*WHAT NEEDS TO BE DONE:* Using the data below, output a verbatim copy of the lines between the one holding "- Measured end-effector" and the one holding "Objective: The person", inclusive, without any pictures.

------------------------

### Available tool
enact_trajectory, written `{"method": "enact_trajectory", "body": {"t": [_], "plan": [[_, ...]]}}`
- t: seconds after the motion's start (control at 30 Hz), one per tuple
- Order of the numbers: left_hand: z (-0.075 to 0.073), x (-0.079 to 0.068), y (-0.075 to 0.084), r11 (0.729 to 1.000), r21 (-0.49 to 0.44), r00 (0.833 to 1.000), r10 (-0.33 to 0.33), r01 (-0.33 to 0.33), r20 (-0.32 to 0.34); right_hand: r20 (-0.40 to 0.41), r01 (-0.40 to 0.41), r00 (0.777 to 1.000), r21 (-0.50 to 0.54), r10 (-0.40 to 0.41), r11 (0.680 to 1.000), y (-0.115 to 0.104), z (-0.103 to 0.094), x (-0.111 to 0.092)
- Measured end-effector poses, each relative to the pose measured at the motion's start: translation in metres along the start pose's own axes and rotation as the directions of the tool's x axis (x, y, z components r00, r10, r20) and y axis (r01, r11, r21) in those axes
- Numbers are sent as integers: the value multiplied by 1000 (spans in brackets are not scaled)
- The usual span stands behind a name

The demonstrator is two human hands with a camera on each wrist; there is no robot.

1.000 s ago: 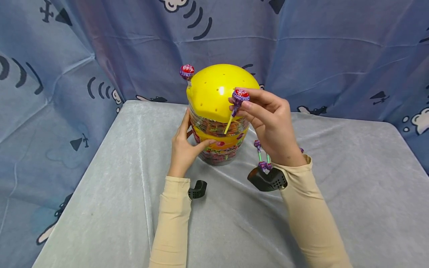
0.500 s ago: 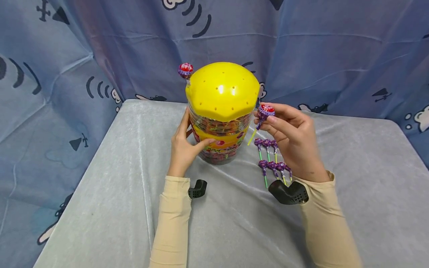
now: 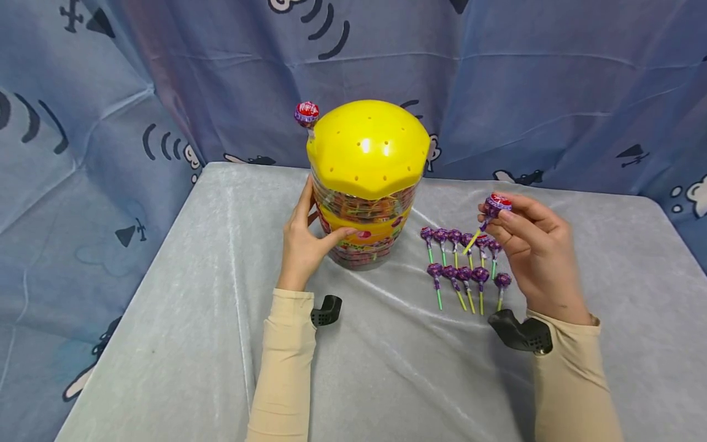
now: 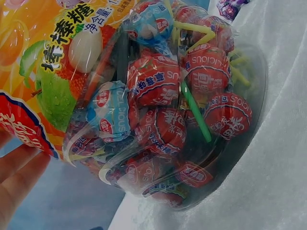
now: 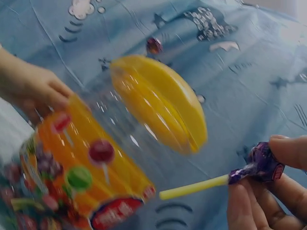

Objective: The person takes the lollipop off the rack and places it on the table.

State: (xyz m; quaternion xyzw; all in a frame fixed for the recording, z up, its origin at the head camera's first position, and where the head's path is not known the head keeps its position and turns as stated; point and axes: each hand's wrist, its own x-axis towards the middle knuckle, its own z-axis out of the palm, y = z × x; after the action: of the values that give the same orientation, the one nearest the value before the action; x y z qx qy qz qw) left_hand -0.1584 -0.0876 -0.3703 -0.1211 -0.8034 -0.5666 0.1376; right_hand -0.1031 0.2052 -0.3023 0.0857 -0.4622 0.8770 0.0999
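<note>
My right hand [image 3: 544,252] pinches a purple-and-red wrapped lollipop [image 3: 497,205] by its head, its yellow stick slanting down to the left over the rows of lollipops on the cloth. A clear plastic jar [image 3: 364,212] with a domed yellow lid [image 3: 369,147] stands upright, full of wrapped candy. Around its left side my left hand [image 3: 305,245] holds it, thumb across the front label and fingers behind. At the lid's left edge a single lollipop [image 3: 306,114] sticks up. The left wrist view shows red and blue lollipops [image 4: 153,79] through the jar wall.
Two rows of purple lollipops [image 3: 465,274] with green and yellow sticks lie right of the jar on a grey cloth-covered table [image 3: 375,368]. A blue patterned curtain [image 3: 525,92] hangs behind the table. Small holes dot the lid's top.
My right hand has carried the lollipop from in front of the lid, right and down, over the rows, uncovering them. My left hand keeps its hold on the jar.
</note>
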Motion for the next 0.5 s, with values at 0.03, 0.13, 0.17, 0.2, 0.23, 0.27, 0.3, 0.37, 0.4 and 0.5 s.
{"method": "enact_trajectory", "body": {"t": [0.03, 0.13, 0.17, 0.2, 0.23, 0.27, 0.3, 0.37, 0.4, 0.5], "plan": [[0, 0, 0, 1000, -1, 1000, -1, 1, -1, -18, 1, 1000, 7, -1, 1000, -1, -5, -1], [0, 0, 0, 1000, 0, 1000, -7, 7, -1, -59, 2, 998, 48, 1, 999, -3, -19, -4], [0, 0, 0, 1000, 1, 1000, -9, 9, -2, -65, 4, 998, 68, 1, 998, -3, -23, -4], [0, 0, 0, 1000, 0, 1000, -10, 10, -2, -69, 4, 998, 88, 3, 996, -4, -28, -4], [1, 0, 0, 1000, 0, 1000, -12, 12, -1, -76, 3, 997, 103, 5, 995, -4, -32, -5], [1, 0, 0, 1000, -1, 1000, -13, 13, 0, -85, 1, 996, 114, 8, 994, -4, -36, -5], [1, 0, 0, 1000, -5, 1000, -14, 14, 1, -91, -1, 996, 120, 12, 993, -4, -40, -5], [1, 0, 0, 1000, -10, 1000, -17, 17, 0, -116, -6, 993, 117, 20, 993, -4, -47, -5], [1, 0, 0, 1000, -12, 1000, -18, 18, 2, -131, -8, 991, 114, 23, 993, -5, -50, -5], [0, 0, -1, 1000, -14, 1000, -19, 20, 4, -179, -15, 983, 98, 33, 995, -5, -59, -4]]}}
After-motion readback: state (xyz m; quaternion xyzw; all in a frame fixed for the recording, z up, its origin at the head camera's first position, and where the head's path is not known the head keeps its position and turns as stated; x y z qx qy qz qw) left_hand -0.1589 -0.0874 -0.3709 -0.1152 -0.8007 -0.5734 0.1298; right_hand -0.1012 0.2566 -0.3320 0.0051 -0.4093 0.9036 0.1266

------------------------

*REPLY TO THE EXERCISE:*
- Measured end-effector poses, each relative to the pose measured at the motion's start: translation in metres along the start pose's own axes and rotation as the directions of the tool's x axis (x, y, z components r00, r10, r20) and y axis (r01, r11, r21) in those axes
- Numbers are sent as integers: the value multiplied by 1000 (spans in brackets are not scaled)
- The usual span stands behind a name

The demonstrator is two human hands with a camera on each wrist; there is no robot.

1.000 s ago: 
0.500 s ago: 
now: 
now: 
now: 

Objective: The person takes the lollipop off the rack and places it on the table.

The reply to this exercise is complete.